▶ [WORK REQUEST]: In the records below, begin at the line containing "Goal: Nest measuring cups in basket" and end at the line containing "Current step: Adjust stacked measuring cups"; quote every line in that span exactly, including both boundary lines, and no others.

[Dataset entries]

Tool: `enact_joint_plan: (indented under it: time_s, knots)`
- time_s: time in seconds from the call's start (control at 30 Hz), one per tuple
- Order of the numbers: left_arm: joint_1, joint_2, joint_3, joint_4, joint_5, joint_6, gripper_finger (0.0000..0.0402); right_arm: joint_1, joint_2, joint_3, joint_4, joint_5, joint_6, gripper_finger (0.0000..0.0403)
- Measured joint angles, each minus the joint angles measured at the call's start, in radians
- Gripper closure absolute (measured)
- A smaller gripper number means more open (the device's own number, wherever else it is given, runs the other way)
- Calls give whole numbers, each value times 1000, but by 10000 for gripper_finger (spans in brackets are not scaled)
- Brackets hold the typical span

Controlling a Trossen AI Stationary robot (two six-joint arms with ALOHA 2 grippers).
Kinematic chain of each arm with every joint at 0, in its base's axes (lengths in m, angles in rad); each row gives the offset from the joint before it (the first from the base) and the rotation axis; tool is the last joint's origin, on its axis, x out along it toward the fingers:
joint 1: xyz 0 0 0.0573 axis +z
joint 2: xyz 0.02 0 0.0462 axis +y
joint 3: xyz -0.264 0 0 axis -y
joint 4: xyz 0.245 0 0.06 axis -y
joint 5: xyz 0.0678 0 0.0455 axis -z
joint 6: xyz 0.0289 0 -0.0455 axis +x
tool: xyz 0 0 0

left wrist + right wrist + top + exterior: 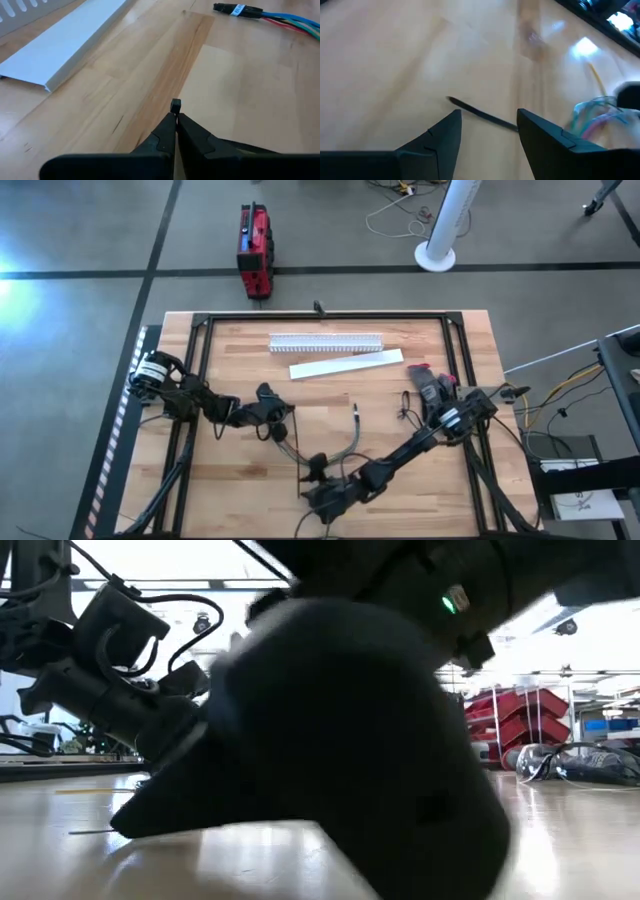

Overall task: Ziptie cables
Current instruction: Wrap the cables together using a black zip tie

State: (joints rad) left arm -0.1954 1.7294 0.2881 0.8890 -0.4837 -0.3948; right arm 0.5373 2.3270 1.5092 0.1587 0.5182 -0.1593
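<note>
The cables [345, 448] lie on the wooden table [240, 360] I work at, a dark bundle curving across the middle of the board toward its near edge, with one black connector end pointing toward the far side. That connector shows in my left wrist view as a black plug [235, 9] with blue, green and red wires running off it, resting flat on the wood well ahead of my fingers. My left arm reaches in from the left side of the table, and my left gripper [272, 408] sits just left of the cable bundle, near the centre of the board. Its jaws are pressed together, pinching a small black zip tie head [175, 105] that sticks out past the fingertips. My right arm stretches diagonally from the right side down toward the near edge, where my right gripper [318, 480] hovers low over the table, close to the bundle's near end. Its jaws stand apart and hold nothing. Between them, on the bare wood, lies a thin black zip tie [482, 115], and coloured wires [592, 117] show blurred just beside one finger. Toward the far side of the table lie a slotted white cable duct [325, 341] and, just nearer than it, a flat white duct cover [346, 365], set at a slight angle. The low view is almost filled by the dark body of an arm close to the camera.
</note>
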Motion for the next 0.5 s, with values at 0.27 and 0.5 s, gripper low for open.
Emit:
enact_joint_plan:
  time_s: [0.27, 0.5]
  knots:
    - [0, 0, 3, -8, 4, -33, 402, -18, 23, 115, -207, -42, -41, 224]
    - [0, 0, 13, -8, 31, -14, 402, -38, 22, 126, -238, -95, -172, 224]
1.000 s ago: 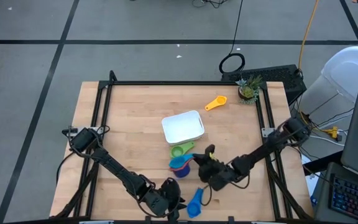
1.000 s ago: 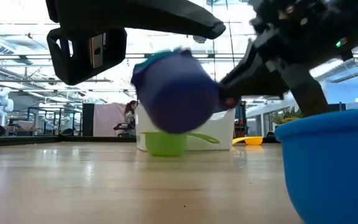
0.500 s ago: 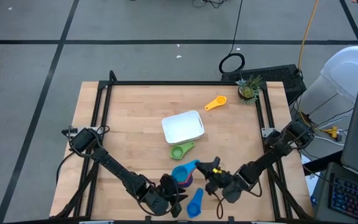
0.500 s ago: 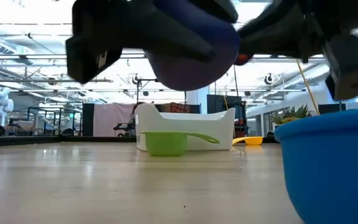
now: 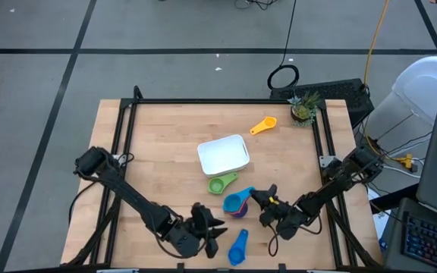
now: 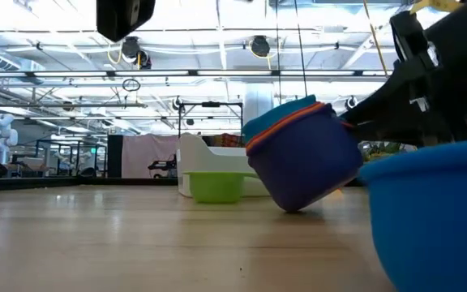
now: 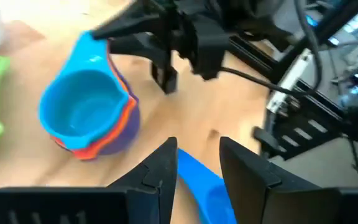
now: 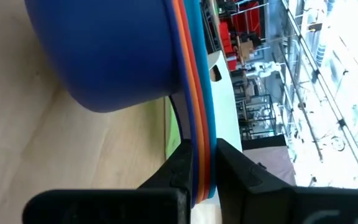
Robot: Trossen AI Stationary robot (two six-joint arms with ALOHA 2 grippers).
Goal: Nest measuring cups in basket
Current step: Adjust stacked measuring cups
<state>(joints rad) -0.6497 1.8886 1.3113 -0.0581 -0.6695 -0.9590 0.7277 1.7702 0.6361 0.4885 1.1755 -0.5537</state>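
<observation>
1. A nested stack of three measuring cups point(image 5: 237, 203) (light blue innermost, then orange, dark blue outermost) is seen on the bench point(image 5: 165, 144), tilted onto the edge of its base in the low view.
2. The right pincer point(image 5: 265, 199) is clamped on the handles of this stack; in the right wrist view the stacked handle edges are gripped between its two fingers point(image 8: 185, 162).
3. The left pincer point(image 5: 212, 227) hangs near the front edge of the bench, fingers apart and holding nothing, just above a separate blue cup point(image 5: 238, 246) lying loose there.
4. The green cup point(image 5: 220, 183) lies on the bench between the stack and the basket point(image 5: 223, 154), just beside the basket's near wall.
5. The yellow cup point(image 5: 263, 125) lies well apart from the rest, near the small potted plant point(image 5: 303, 108) at the far right corner.
6. The basket is seen to hold no cups.
7. Progress, as judged: nesting is partly done, with three cups joined. The green, yellow and loose blue cups remain to be added, and nothing has been placed in the basket yet.
8. Caution, as judged: the stack is held by its handles only and sits tilted; the cups could separate when lifted.
</observation>
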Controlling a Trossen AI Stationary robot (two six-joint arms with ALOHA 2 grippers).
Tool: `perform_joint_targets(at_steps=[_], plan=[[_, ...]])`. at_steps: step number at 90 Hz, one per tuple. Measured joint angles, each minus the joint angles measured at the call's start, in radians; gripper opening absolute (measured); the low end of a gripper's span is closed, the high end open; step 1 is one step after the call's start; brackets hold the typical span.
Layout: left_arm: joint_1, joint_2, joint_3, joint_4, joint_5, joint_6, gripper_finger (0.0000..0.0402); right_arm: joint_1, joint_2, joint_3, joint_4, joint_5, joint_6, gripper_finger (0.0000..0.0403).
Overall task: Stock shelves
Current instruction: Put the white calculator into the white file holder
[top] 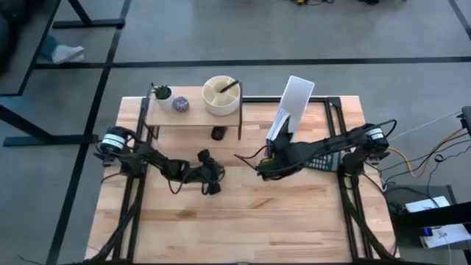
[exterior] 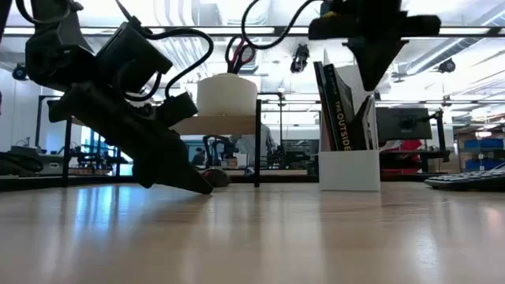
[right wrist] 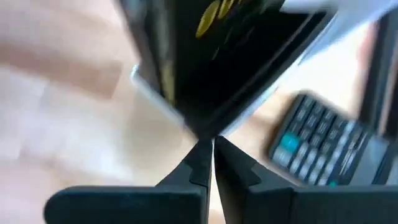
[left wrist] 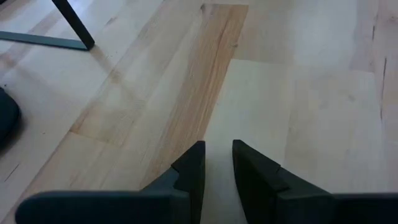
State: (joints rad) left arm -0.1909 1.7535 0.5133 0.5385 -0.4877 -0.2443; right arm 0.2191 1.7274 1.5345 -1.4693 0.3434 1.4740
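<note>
The shelves (top: pixel 193 116) stand at the table's far left, a light-wood board on thin black legs (exterior: pixel 257 142). On the board are a small plant (top: pixel 161 93), a purple ball (top: pixel 180 104) and a white bowl (top: pixel 221 96). A dark object (top: pixel 218 133) lies on the table under the board. A white file holder (top: pixel 296 99) with upright books (exterior: pixel 335 106) stands far right of centre. My left gripper (left wrist: pixel 219 155) is low over the tabletop near the shelves, open by a narrow gap, with nothing between its fingers. My right gripper (right wrist: pixel 210 146) points down over the file holder, shut, its tips at a black book's corner (right wrist: pixel 200 127). My right gripper comes from above, pointing down, and its shut fingertips (right wrist: pixel 199 155) stand right at the black book's corner. I cannot tell whether they touch it or hold any of it.
A dark calculator (top: pixel 322 162) lies on the table to the right of my right gripper and also shows in the right wrist view (right wrist: pixel 323 149). Bare wood spreads over the table's near half (top: pixel 243 228).
</note>
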Motion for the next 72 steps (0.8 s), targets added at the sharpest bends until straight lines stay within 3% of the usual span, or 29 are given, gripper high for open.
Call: perform_joint_targets(at_steps=[37, 57, 72], plan=[[0.0, 0.0, 0.0, 0.0, 0.0, 0.003, 0.0066, 0.009, 0.004, -0.085, 0.096, 0.058, 0.066, 0.0], [0.0, 0.0, 0.0, 0.0, 0.0, 0.004, 0.0066, 0.004, -0.003, -0.082, 0.067, 0.228, 0.079, 0.0], [0.0, 0.0, 0.0, 0.0, 0.0, 0.004, 0.0066, -0.031, -0.007, -0.069, -0.003, 0.277, 0.056, 0.0]])
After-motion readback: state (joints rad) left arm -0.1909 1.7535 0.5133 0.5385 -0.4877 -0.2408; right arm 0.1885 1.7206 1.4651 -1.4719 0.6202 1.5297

▶ [EXERCISE ANSWER]:
Goal: Nest measuring cups in basket
Current step: Adjust stacked measuring cups

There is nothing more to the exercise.